Ben Collings-Mackay says he is aware of how he will spend the $45,000 he acquired for the distinguished Frank H. Sobey scholarship.
Collings-Mackay, a fourth-year enterprise scholar at St. Francis Xavier College in Antigonish, N.S., and a fourth-generation lobster fisherman, is one in all eight recipients this 12 months of the scholarship for Atlantic Canadian enterprise college students. He has a enterprise targeted on making a life-jacket for business fishermen that’s much less cumbersome than conventional ones.
The life-jacket would inflate robotically when somebody hits the water and would have a GPS function that sends out pings to close by boats and emergency companies detailing the overboard individual’s location, mentioned Collings-Mackay. A strobe mild on the jacket would additionally assist make it simpler to find the individual.
Collings-Mackay mentioned his firm, CM Marine Security Gear, is working with a regulation agency and hopes to file patent purposes inside the subsequent few weeks.
He mentioned the corporate has been working with an engineering agency to develop a prototype of the life-jacket and goals to get it constructed this summer time.
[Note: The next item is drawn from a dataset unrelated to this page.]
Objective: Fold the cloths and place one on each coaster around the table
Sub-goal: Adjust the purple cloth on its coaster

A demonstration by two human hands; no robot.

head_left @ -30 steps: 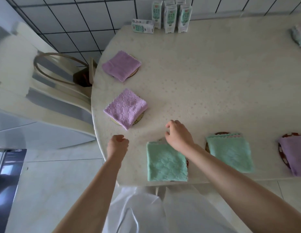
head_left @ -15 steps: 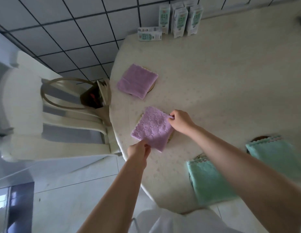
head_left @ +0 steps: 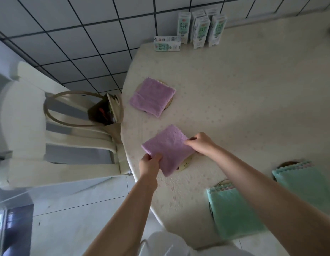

The gadget can be examined in preparation for approval by regulatory companies corresponding to Transport Canada and the USA Coast Guard.

“Engineers and legal professionals aren’t low cost,” mentioned Collings-Mackay, a 22-year-old from Montague, P.E.I. “And it will be nice to have the ability to maintain pushing this mission additional down the street and get it one step nearer to saving anyone’s life. That is what this award means.”
For Collings-Mackay, security on the water is private.
1958 tragedy
In June 1958, his great-grandfather and a colleague had simply offered their catch for the day. Once they had been going again to shore in a light-weight plywood dinghy — in accordance with the June 6, 1958, Charlottetown Guardian — the boat capsized, throwing the pair right into a swift outgoing tide. Collings-Mackay’s great-grandfather managed to seize on to a mooring rope that was operating between a buoy and a ship anchored ashore, and pulled himself to security. His colleague, Ernest Brown, was swept away with the tide and died.
And on Collings-Mackay’s first day of fishing, which got here after his first 12 months of college, he acquired a reminder of the risks on the water.
When a ship pulled up beside the one Collings-Mackay was on, he observed a person who was soaking moist and a bit wobbly. When the person had been out at sea, he was knocked overboard however managed to outlive.
Collings-Mackay requested himself why the individual wasn’t sporting a life-jacket. However he quickly had a distinct perspective about life-jackets when he was out working.

“You understand why individuals do not put on them and the way they’re simply utterly insufficient for the job,” he mentioned, noting they’re cumbersome, get caught on issues and get in the best way of finishing up one’s duties.
As effectively, Collings-Mackay mentioned, there is a stigma round life-jackets.
“Fishing is a really generational, conventional trade,” he mentioned. “Folks fish with their fathers and their grandfathers and so they by no means put on them, so why would they? And I believe there’s additionally a little bit of a peer strain there as effectively to slot in possibly, as foolish as it could sound.”
Fishing deaths
From 1999 to 2021, the average number of deaths per year on Canadian commercial fishing vessels was about 12. In almost half of the situations, an absence of non-public flotation gadgets was the cause.
Mary Oxner is one in all Collings-Mackay’s accounting professors. She mentioned the scope of what he is engaged on is much extra advanced than companies many different college students arrange.
“That is an costly factor to carry to market,” she mentioned. “It requires in depth testing, it requires a patent, it requires authorized seek the advice of, it requires technical and engineering assist … it is a advanced factor to do whenever you’re a younger 20-something-year-old to attempt to pull all of these helps and assets.”
Collings-Mackay’s entrepreneurial aspirations are a far cry from his unique life plans. Rising up, he all the time figured he’d be part of the navy. (He does serve within the Nova Scotia Highlanders reserve unit.) He mentioned his mother and father inspired him to concentrate on getting an schooling.
‘It is actually giving me a objective’
Faculty did not all the time come straightforward to Collings-Mackay, who struggled and needed to be tutored in math in secondary college, which is shocking given he majors in accounting as we speak.
“If I did not come to high school, I might have by no means executed this mission,” he mentioned. “And I believe it is actually giving me a objective, one thing that I can obtain and attempt in direction of.”
That motivation is available in half from the individuals who have invested in his firm, but in addition the security of family members.
“Each time I pitch, I say it is no higher motivation than having all of your family and friends on the market fishing daily with no life-jacket on,” he mentioned. “It is a tragedy ready to occur.”